From the python manual:

The operators is and is not test for object identity: x is y is true if and only if x and y are the same object. x is not y yields the inverse truth value.

That means some_sequence is Empty checks whether some_sequence is the same object as Empty. That cannot work the way you suggested.

Consider the following example:

>>> a = []
>>> b = {}

Now let's pretend there is this is Empty construct in python:

>>> a is Empty
True
>>> b is Empty
True

But since the is operator does identity check that means that a and b are identical to Empty. That in turn must mean that a and b are identical, but they are not:

>>> a is b
False

So to answer your question "why is there no is Empty in python?": because is does identity check.
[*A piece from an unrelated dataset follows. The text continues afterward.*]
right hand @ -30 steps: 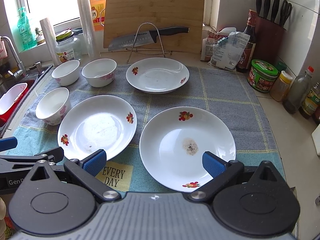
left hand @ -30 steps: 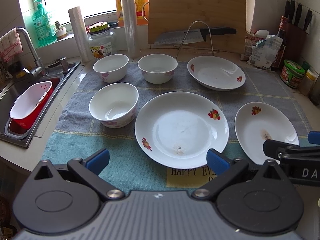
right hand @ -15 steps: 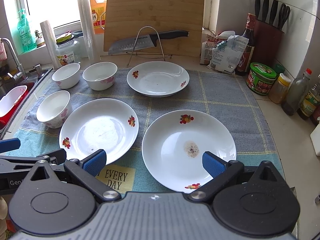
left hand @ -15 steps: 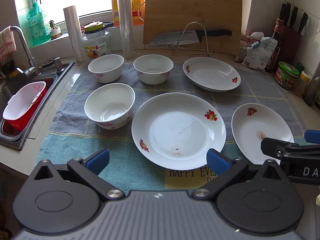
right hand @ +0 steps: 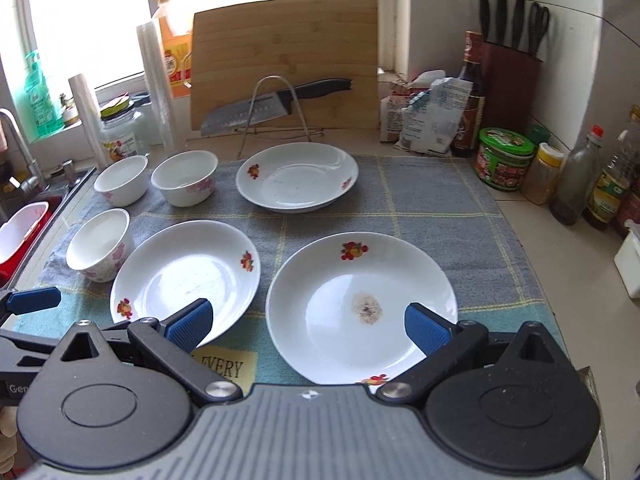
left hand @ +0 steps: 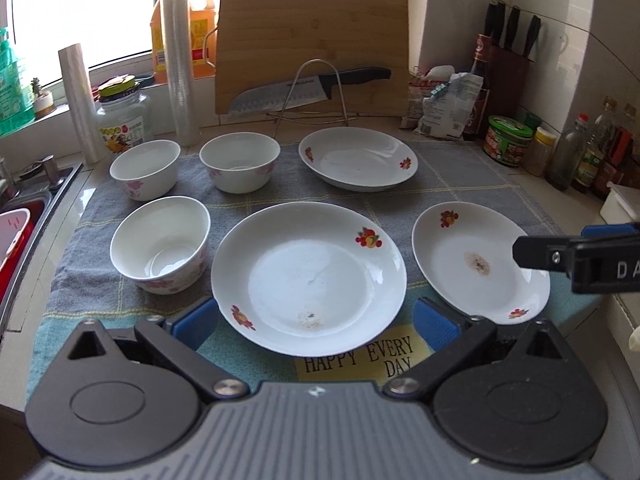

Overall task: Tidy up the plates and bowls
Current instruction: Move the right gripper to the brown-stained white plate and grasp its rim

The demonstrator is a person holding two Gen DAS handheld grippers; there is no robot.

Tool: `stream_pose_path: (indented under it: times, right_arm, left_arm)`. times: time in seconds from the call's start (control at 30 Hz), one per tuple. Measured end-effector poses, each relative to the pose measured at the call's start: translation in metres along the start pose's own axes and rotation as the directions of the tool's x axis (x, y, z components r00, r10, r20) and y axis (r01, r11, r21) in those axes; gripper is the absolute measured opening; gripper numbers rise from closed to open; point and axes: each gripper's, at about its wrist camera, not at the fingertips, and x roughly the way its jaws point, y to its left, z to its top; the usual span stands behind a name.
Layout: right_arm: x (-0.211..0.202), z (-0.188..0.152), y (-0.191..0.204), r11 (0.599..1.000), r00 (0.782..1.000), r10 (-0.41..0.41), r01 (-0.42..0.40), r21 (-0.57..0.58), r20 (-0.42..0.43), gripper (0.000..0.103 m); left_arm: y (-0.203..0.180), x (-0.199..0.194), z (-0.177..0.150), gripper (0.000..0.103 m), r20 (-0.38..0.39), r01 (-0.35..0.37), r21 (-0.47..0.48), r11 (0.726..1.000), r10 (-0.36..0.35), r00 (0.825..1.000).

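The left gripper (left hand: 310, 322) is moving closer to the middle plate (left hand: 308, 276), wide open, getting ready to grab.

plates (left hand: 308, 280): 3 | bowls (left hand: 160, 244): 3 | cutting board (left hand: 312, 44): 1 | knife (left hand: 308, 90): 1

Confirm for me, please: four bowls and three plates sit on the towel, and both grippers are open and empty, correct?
Not quite: there are three bowls, not four, as the left wrist view shows. The three plates do sit on the towel, and the left gripper and right gripper are open and empty.
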Motion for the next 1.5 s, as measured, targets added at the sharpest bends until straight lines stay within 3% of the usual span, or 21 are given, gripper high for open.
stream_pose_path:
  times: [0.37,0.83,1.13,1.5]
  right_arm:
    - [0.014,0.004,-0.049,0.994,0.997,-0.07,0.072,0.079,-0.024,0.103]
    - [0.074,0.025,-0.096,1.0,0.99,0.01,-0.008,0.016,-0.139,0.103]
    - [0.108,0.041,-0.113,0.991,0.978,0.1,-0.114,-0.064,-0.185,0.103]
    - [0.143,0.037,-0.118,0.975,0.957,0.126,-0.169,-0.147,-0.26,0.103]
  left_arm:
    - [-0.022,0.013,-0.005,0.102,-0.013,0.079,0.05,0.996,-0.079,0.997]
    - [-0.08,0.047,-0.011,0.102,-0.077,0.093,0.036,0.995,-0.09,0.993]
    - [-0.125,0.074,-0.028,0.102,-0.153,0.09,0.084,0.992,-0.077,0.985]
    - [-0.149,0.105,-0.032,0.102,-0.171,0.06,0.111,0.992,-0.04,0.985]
In order to have the is Empty construct you must either hack the is operator to mean something else or create some magical Empty object which somehow detects empty collections and then be identical to them.

Rather than asking why there is no is Empty you should ask why there is no builtin function isempty() which calls the special method __isempty__().

So instead of using implicit booleaness:

if saved:
  mess_up()

we have explicit empty check:

if not isempty(saved):
  mess_up()

where the class of saved has an __isempty__() method implemented to some sane logic.

I find that far better than using implicit booleaness for emptyness check.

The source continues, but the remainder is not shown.